6. An image processing apparatus based on a mobile camera, comprising:

the acquisition unit is configured to acquire a current frame shot by the mobile camera and determine the feature point position of the feature point of the target object contained in the current frame;

a first determining unit configured to perform feature point matching on the current frame and a three-dimensional map to determine a spatial position of a feature point of the target object included in the current frame, using the feature point position, wherein the three-dimensional map includes spatial positions of a plurality of feature points of the target object;

a second determination unit configured to determine a change in pose of the current frame with respect to the moving camera of a history frame containing the target object based on the determined feature point position and spatial position.

7. The apparatus of claim 6, wherein the apparatus further comprises a mapping unit; the map construction unit includes:

an acquisition subunit configured to acquire at least two frames of images including the target object captured by the mobile camera, wherein the at least two frames of images include a first image frame and a second image frame;

a determining subunit configured to determine that the pose change of the mobile camera from capturing a first image frame to capturing a second image frame is a first pose change in response to successful matching of the feature points of the target object contained in the first image frame and the feature points of the target object contained in the second image frame;

a construction subunit configured to construct the three-dimensional map based on the first image frame, the second image frame, and the first pose change.

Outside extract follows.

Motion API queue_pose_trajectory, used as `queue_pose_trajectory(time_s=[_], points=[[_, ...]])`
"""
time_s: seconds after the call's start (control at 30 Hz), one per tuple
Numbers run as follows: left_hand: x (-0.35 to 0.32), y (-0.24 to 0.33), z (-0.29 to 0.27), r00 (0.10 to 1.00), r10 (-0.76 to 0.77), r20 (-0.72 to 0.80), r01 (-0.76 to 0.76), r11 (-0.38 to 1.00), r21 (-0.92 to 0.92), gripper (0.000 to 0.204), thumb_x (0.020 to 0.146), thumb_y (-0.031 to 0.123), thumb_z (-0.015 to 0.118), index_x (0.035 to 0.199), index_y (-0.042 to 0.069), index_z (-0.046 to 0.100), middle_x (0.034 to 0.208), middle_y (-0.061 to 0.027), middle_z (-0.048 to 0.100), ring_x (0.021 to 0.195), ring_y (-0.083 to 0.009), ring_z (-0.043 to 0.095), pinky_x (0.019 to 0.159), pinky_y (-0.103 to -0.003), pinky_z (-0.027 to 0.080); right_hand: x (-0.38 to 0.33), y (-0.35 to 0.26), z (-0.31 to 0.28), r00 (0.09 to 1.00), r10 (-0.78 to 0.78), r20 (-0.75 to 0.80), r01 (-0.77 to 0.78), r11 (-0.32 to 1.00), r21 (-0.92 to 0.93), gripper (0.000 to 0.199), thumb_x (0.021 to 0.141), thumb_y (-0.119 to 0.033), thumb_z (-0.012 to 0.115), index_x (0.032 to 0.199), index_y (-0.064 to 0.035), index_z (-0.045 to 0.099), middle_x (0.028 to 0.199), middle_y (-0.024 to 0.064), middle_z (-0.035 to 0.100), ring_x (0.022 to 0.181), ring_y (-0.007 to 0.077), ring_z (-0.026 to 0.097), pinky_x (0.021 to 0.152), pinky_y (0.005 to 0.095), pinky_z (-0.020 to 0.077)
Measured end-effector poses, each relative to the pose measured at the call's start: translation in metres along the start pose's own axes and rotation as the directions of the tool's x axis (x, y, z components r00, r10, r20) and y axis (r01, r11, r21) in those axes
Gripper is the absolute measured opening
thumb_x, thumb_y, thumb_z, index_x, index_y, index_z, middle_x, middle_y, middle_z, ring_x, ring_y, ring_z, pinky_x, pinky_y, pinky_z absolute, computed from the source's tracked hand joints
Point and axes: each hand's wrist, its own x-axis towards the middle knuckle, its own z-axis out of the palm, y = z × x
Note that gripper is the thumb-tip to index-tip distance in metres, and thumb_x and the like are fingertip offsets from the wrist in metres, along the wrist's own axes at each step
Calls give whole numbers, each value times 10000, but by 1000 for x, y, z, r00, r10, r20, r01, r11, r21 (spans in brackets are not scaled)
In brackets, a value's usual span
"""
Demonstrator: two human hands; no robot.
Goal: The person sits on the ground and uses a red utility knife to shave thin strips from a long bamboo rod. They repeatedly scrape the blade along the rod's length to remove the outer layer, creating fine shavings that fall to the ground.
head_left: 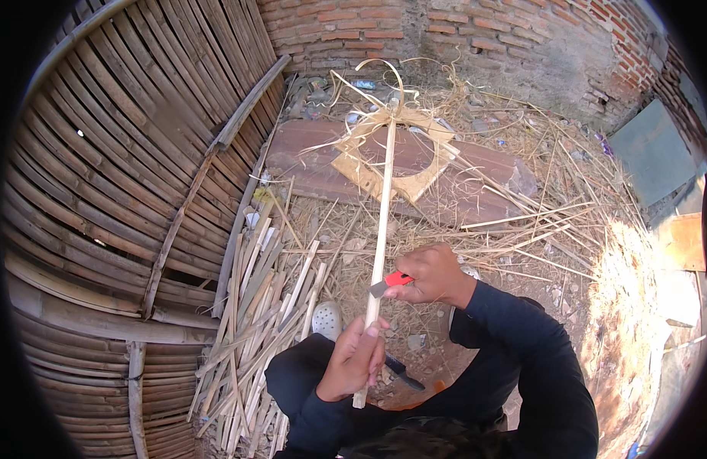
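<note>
A long pale bamboo strip point(384, 206) runs away from me. My left hand point(353, 358) is closed around its near part, with the butt end sticking out below. My right hand point(432, 275) grips a red-handled knife point(398, 278), its short, wide grey blade lying against the strip just beyond my left hand. The strip's far part passes over a square wooden board with a big round hole point(352, 167). Thin curled shavings point(380, 69) cluster at that far end.
Many split bamboo strips point(250, 336) lie piled at my left, beside a bamboo slat wall point(116, 153). A reddish-brown slab point(300, 145) lies under the board. Beyond it stands a brick wall point(514, 46). A dark blade-like thing point(405, 373) is near my legs, close to a white clog point(326, 320).
</note>
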Motion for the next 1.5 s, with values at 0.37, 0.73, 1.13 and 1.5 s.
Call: queue_pose_trajectory(time_s=[0.37, 0.73, 1.13, 1.5], points=[[-14, -14, 10, 980, -136, 147, 125, 989, 83, 163, 1048, 220, 374, 1116, 73, 398, 559, 4, 366, 391, -81, 331, 383, -213, 336, 13, 99, -4, 840, 541, -36, -542, 840, -15, 573, 901, -595, 508, 748, -60, 646, 612, 155, 597, 569, 348, 610, 535, 444, 458], [-5, -3, -5, 992, -64, 111, 92, 959, -269, 187, 1062, 222, 313, 1116, 84, 426, 546, 20, 336, 367, -83, 310, 450, -217, 317, -10, -14, -2, 995, 7, 103, -14, 997, 71, 492, 793, -626, 634, 653, -154, 625, 525, 53, 565, 474, 257, 595, 437, 374, 429], [0, 0, -2, 989, -22, 146, 58, 966, -251, 144, 1056, 231, 338, 1060, 97, 392, 549, 17, 346, 379, -89, 326, 414, -221, 314, -11, -8, -3, 998, 11, 61, -19, 993, 120, 545, 821, -592, 616, 630, -90, 525, 502, 83, 495, 475, 305, 552, 453, 401, 424], [-2, -7, -3, 994, -20, 105, 22, 1000, -18, 113, 1034, 198, 407, 1044, 87, 386, 559, 8, 360, 378, -84, 320, 382, -211, 310, -6, -2, -4, 999, -23, 29, 22, 999, 36, 536, 795, -644, 618, 646, -129, 595, 529, 59, 567, 458, 262, 587, 434, 388, 435]])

8. The apparatus of claim 6, wherein pose changes comprise rotational and translational changes of the moving camera;

the determining subunit further configured to:

9. The apparatus of claim 6, wherein the at least two frame images further comprise a third image frame, the construction subunit further configured to:

10. The apparatus of claim 6, wherein the apparatus further comprises:

the matching unit is configured to acquire a fourth image frame shot by the mobile camera after the three-dimensional map is built, and match descriptors of feature points of the fourth image frame with descriptors of feature points of a reference image, wherein the reference image contains the target object;

an adjusting unit configured to adjust the three-dimensional map with a minimized reprojection error in response to determining that the fourth image frame matches the reference image with more than a preset number of feature points.

11. An electronic device, comprising:

one or more processors;

a storage device for storing one or more programs,

when executed by the one or more processors, cause the one or more processors to implement the method of any one of claims 1-5.

12. A computer-readable storage medium, on which a computer program is stored, which program, when being executed by a processor, carries out the method according to any one of claims 1-5.